#### WORK INSTRUCTIONS
The data beneath this task has to be reprinted character for character.

#### DATA BELOW
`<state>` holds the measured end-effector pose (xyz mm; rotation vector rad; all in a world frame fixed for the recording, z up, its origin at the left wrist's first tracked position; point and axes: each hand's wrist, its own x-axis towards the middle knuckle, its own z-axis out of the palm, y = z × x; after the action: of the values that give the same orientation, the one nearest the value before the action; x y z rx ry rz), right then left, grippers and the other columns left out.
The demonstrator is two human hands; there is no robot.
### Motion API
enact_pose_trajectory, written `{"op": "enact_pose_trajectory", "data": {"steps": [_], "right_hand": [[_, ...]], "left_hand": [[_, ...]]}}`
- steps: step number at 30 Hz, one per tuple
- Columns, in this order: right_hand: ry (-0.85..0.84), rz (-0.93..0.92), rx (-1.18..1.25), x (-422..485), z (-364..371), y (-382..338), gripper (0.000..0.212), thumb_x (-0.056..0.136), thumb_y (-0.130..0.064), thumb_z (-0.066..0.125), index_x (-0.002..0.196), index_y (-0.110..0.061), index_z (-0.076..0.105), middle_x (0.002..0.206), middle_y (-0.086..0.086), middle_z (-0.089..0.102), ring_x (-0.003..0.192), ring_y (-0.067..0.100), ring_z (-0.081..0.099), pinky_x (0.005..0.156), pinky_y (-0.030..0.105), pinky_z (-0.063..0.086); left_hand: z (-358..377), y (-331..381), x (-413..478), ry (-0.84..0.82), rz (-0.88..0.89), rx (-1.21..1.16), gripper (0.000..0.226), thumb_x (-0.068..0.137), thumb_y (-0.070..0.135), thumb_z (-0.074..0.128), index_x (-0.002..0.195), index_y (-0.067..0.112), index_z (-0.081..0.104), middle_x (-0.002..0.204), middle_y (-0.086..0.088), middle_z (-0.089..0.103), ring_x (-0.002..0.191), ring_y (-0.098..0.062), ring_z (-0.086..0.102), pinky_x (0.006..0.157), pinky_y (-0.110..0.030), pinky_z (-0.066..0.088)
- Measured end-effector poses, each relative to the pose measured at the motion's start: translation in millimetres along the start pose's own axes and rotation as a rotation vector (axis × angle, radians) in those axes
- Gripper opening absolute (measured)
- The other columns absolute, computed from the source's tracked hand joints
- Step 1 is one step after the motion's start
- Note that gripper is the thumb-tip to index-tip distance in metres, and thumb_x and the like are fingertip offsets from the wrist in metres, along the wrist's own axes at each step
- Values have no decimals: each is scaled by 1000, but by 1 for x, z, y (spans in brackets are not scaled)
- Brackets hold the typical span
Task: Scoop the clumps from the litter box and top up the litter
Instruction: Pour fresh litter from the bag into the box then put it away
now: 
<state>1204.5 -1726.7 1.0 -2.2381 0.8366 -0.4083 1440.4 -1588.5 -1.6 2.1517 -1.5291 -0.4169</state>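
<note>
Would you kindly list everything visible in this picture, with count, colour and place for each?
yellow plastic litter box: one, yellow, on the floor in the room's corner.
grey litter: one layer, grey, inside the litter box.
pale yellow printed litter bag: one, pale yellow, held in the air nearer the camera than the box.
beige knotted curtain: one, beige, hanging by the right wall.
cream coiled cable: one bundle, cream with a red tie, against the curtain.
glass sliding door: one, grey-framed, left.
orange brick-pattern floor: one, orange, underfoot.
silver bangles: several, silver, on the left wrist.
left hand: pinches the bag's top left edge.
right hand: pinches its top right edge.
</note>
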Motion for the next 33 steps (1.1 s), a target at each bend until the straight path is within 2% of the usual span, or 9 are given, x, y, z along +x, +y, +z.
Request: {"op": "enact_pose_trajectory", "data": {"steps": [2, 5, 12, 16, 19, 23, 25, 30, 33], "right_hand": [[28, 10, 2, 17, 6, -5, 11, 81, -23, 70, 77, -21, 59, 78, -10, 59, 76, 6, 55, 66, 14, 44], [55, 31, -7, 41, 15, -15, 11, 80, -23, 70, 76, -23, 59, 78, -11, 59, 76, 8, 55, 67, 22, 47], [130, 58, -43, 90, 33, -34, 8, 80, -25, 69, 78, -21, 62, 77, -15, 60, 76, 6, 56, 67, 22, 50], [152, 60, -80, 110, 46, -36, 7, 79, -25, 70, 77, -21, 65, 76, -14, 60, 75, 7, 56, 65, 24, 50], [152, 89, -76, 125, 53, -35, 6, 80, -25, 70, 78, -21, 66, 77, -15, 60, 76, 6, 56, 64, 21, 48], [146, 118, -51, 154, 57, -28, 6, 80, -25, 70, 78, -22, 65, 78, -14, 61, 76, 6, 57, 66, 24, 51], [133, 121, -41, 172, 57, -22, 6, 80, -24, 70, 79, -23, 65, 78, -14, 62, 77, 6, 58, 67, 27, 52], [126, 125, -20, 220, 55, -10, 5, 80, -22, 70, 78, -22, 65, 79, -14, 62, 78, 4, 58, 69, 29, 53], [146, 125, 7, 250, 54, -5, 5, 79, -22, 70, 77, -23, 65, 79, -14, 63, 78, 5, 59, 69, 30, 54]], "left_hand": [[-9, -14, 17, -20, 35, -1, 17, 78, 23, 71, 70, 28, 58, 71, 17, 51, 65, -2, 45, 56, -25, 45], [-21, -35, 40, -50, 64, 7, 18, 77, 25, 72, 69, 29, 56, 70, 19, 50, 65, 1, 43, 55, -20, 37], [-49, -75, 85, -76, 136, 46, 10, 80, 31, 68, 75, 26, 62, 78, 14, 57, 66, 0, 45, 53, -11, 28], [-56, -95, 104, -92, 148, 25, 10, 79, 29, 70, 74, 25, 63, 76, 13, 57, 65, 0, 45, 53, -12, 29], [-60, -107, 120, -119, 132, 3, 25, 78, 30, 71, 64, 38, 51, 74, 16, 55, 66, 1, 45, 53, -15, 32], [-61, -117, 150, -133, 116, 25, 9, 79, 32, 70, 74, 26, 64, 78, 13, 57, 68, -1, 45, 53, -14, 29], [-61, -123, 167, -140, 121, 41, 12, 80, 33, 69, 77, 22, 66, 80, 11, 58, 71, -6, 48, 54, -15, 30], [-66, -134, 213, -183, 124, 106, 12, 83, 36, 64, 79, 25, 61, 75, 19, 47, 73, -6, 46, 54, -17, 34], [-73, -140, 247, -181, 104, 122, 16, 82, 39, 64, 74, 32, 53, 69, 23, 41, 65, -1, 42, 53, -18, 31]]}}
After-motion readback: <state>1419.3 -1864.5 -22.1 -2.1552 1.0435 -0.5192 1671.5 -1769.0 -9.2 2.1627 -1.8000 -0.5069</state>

#### ANSWER BELOW
`<state>` holds the measured end-effector pose (xyz mm; rotation vector rad; all in a world frame fixed for the recording, z up, its origin at the left wrist's first tracked position; point and axes: each hand's wrist, its own x-axis towards the middle knuckle, its own z-axis out of the palm, y = z × x; after the action: of the values that give the same orientation, the one nearest the value before the action; x y z rx ry rz), right then left, grippers and the other columns left out.
The demonstrator is two human hands; there is no robot.
### Motion API
enact_pose_trajectory, written `{"op": "enact_pose_trajectory", "data": {"steps": [_], "right_hand": [[_, ...]], "left_hand": [[_, ...]]}}`
- steps: step number at 30 Hz, one per tuple
- Columns, in this order: right_hand: ry (-0.85..0.84), rz (-0.93..0.92), rx (-1.18..1.25), x (-422..485), z (-364..371), y (-382..338), gripper (0.000..0.212), thumb_x (-0.056..0.136), thumb_y (-0.130..0.064), thumb_z (-0.066..0.125), index_x (-0.002..0.196), index_y (-0.110..0.061), index_z (-0.076..0.105), middle_x (0.002..0.206), middle_y (-0.086..0.086), middle_z (-0.089..0.102), ring_x (-0.003..0.192), ring_y (-0.067..0.100), ring_z (-0.081..0.099), pinky_x (0.005..0.156), pinky_y (-0.030..0.105), pinky_z (-0.063..0.086); left_hand: z (-358..377), y (-331..381), x (-413..478), ry (-0.84..0.82), rz (-0.88..0.89), rx (-1.21..1.16), gripper (0.000..0.226), thumb_x (-0.068..0.137), thumb_y (-0.070..0.135), thumb_z (-0.074..0.128), index_x (-0.002..0.195), index_y (-0.067..0.112), index_z (-0.081..0.104), middle_x (-0.002..0.204), middle_y (-0.086..0.088), middle_z (-0.089..0.103), ring_x (-0.002..0.191), ring_y (-0.098..0.062), ring_z (-0.086..0.102), pinky_x (0.006..0.157), pinky_y (-0.110..0.030), pinky_z (-0.066..0.088)
- Measured end-effector poses, each relative to the pose measured at the motion's start: translation in millimetres along the start pose's own axes and rotation as a rotation vector (axis × angle, radians) in those axes
- Gripper opening absolute (measured)
- The other columns absolute, computed from the source's tracked hand joints
- Step 1 is one step after the motion's start
- Note that gripper is the thumb-tip to index-tip distance in metres, and thumb_x and the like are fingertip offsets from the wrist in metres, along the wrist's own axes at each step
- Values have no decimals: each is scaled by 1000, but by 1 for x, z, y (spans in brackets are not scaled)
- Brackets hold the typical span
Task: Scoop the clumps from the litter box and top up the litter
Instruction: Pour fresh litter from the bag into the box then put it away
now: 
<state>1204.5 -1726.7 1.0 -2.2381 0.8366 -0.4083 1440.4 -1588.5 -1.6 2.1517 -1.5291 -0.4169</state>
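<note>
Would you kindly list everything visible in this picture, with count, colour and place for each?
yellow plastic litter box: one, yellow, on the floor in the room's corner.
grey litter: one layer, grey, inside the litter box.
pale yellow printed litter bag: one, pale yellow, held in the air nearer the camera than the box.
beige knotted curtain: one, beige, hanging by the right wall.
cream coiled cable: one bundle, cream with a red tie, against the curtain.
glass sliding door: one, grey-framed, left.
orange brick-pattern floor: one, orange, underfoot.
silver bangles: several, silver, on the left wrist.
left hand: pinches the bag's top left edge.
right hand: pinches its top right edge.
</note>
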Motion for the next 33 steps (1.1 s), a target at each bend until the straight path is within 2% of the usual span, or 9 are given, x, y, z along +x, +y, +z.
Request: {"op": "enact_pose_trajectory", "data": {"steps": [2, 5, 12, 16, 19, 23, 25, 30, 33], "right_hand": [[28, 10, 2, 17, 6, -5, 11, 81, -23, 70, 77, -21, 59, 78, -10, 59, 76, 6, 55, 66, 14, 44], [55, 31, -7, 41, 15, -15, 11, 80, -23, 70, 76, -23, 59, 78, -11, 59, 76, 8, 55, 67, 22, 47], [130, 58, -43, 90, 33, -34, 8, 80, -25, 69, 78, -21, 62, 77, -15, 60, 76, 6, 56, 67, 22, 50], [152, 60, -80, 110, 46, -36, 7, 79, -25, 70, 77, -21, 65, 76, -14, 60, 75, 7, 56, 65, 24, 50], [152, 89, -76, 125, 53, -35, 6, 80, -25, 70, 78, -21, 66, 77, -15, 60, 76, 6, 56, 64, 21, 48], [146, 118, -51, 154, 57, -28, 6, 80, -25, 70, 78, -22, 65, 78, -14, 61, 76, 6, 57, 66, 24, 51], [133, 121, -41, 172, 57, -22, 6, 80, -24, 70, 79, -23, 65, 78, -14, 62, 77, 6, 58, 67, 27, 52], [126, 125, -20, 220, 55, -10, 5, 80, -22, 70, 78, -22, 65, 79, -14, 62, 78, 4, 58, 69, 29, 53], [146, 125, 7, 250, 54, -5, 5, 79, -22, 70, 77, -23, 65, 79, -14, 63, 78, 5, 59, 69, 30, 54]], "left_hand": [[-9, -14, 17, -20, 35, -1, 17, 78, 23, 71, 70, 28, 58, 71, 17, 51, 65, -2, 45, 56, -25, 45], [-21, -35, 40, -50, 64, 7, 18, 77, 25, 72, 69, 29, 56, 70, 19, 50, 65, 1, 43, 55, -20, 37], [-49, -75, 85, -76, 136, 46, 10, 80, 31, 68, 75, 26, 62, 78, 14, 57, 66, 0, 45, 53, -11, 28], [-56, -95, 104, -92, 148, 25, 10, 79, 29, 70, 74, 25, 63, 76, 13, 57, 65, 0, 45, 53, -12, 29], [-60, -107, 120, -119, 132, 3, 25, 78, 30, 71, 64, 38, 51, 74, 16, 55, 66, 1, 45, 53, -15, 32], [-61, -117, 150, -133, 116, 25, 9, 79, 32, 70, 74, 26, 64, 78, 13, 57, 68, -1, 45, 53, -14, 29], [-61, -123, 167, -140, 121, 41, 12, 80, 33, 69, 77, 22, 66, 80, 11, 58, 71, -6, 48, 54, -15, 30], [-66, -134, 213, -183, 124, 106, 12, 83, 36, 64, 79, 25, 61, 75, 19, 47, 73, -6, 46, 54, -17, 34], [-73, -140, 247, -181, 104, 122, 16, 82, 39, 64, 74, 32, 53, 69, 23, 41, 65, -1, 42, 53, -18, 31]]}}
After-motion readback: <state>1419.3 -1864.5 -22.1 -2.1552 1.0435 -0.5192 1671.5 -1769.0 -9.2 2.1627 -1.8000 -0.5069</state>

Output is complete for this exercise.